Anis Gunung, Island Thrush (Turdus Poliocephalus) – Anis Gunung merupakan salah satu jenis burung kicau dari dari keluarga Turdidae dan genus Turdus atau dari beberapa jenis burung anis yang dapat dijumpai di Indonesia.

Burung yang memiliki nama ilmiah Turdus poliocephalus atau Island Thrush dalam bahasa inggrisnya juga dikenal dengan sebutan Jalak gading (G.Lawu), Maludan (Melayu). Namun keberadaannya mulai semakin sedikit, tentunya banyak faktor yang mempengaruhi, mulai dari ulah pemburu liar, perusakan hutan, penyempitan lahan dan sebagainya.

Ciri-ciri Anis Gunung, Island Thrush (Turdus poliocephalus)

anis gunung, island thrush, turdus poliocephalus, suara anis gunung gacor, anis gunung jantan dan betina, anis gunung cepat gacor

Burung anis gunung memiliki ukuran tubuh sekitar 17 sampai 25 cm dengan berat tubuhnya antara 40 sampai dengan 86 gram. Pada bagian tubuh burung ini berwarna coklat berangan dan kehitaman. Seluruh bulunya buram, dari kehitaman ke coklat keabu-abuan tergantung pada ras-nya, kecuali perut yang coklat berangan, dan kadang-kadang tunggir putih. Lingkar mata kuning. Iris coklat; paruh kuning; kaki kuning.

Habitat dan Kebiasaan

Dapat dijumpai di gunung-gunung pada ketinggian diatas 2000 mdpl. Tinggal diantara tumbuhan lebat tetapi keluar ke tempat terbuka saat suasana tenang dan aman. Berkicau dari tenggeran pada pohon.

Burung yang dapat dijumpai di daerah pegunungan asia selatan dan asia tenggara ini terdapat 50 lebih sub spesies dari burung ini yang tersebar di beberapa daerah seperti Indonesia. Anis gunung termasuk salah satu jenis burung paling banyak tersebar di dunia dan salah satu jenis burung ini di anggap spesies terpisah yang berasal dari taiwan, dimana antara burung anis gunung jantan dan anis gunung betina memiliki warna kaki yang berbeda.
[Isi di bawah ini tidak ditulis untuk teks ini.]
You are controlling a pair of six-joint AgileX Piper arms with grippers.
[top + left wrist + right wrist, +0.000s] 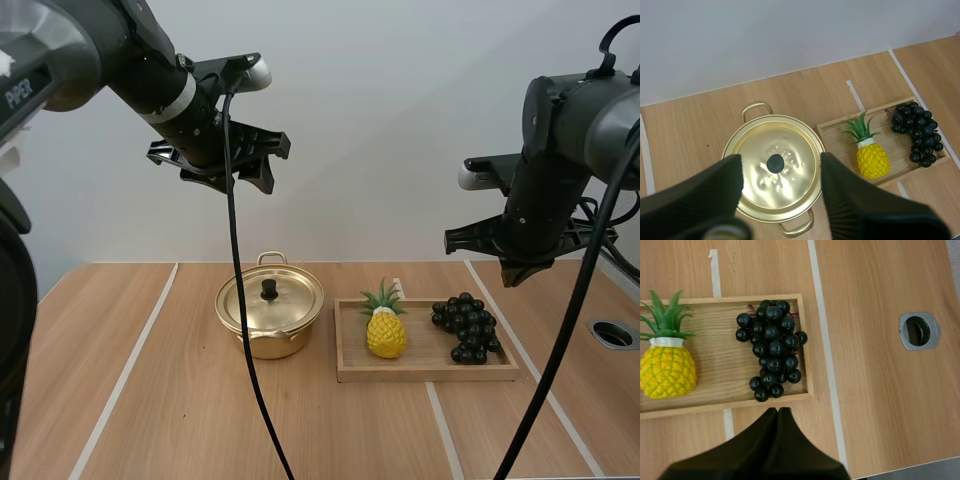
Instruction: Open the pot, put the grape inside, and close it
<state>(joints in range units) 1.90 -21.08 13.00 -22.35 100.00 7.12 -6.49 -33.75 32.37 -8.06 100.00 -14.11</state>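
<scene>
Nearest, left hand (780,159) released, fingers (700,195) spread wide, high over the pot (270,318). The lid (790,145) is on, and its black knob (775,163) sits straight below the gap between the fingers, no contact. The right hand (778,415) is clenched on nothing, fingers together as one wedge, well above the surface (140,400). The grapes (771,350) lie below it just past its tip, untouched, at the tray (690,409) end away from the pot. A pineapple (665,367) shares the tray, between grapes and pot. The pot stands just beside the tray. A metal-ringed hole (918,331) lies in the surface beyond the grapes' outer side.
</scene>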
Selain itu, setidaknya ada dua sub spesies yang memerlukan penelitian ilmiah lebih lanjut yang berasal dari sulawesi

Suara Anis Gunung

Suara anis gunung terdiri dari sejumlah nada bergetar, siulan pendek, serta variasinya. Suara tanda bahaya bergetar atau berkotek-kotek.

Pesebaran dan Ras

Seperti yang sudah disinggung di bagian atas bahwasannya burung anis gunung terdapat lebih dari 52 sub spesies termsuk dengan burung yang sudah punah seperti yang ada di bawah ini :

Baca juga : Anis Merah, Orange-headed thrush (Zoothera Citrina)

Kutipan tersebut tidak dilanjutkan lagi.